(Problem statement): Reproduce the whole listing exactly.

(Supplied material):
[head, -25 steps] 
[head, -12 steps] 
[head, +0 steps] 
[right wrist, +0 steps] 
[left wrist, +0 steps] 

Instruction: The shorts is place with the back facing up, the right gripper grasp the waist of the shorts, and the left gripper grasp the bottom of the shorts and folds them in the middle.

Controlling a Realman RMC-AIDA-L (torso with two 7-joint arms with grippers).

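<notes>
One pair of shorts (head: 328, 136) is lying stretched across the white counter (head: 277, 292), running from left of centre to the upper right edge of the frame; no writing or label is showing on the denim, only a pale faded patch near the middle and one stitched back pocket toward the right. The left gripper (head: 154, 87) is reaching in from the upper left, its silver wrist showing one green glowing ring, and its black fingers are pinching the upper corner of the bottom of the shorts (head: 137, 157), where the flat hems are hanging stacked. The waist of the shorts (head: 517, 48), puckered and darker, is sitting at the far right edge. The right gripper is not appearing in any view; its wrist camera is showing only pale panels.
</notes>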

(Answer box):
[head, -25 steps] 
[head, -12 steps] 
[head, +0 steps] 
[right wrist, +0 steps] 
[left wrist, +0 steps] 

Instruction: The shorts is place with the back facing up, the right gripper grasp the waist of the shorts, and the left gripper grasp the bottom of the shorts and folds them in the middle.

Controlling a Realman RMC-AIDA-L (torso with two 7-joint arms with grippers).

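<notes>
One pair of shorts (head: 328, 136) is lying stretched across the white counter (head: 277, 292), running from left of centre to the upper right edge of the frame; no writing or label is showing on the denim, only a pale faded patch near the middle and one stitched back pocket toward the right. The left gripper (head: 154, 87) is reaching in from the upper left, its silver wrist showing one green glowing ring, and its black fingers are pinching the upper corner of the bottom of the shorts (head: 137, 157), where the flat hems are hanging stacked. The waist of the shorts (head: 517, 48), puckered and darker, is sitting at the far right edge. The right gripper is not appearing in any view; its wrist camera is showing only pale panels.
</notes>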

No further answer is needed.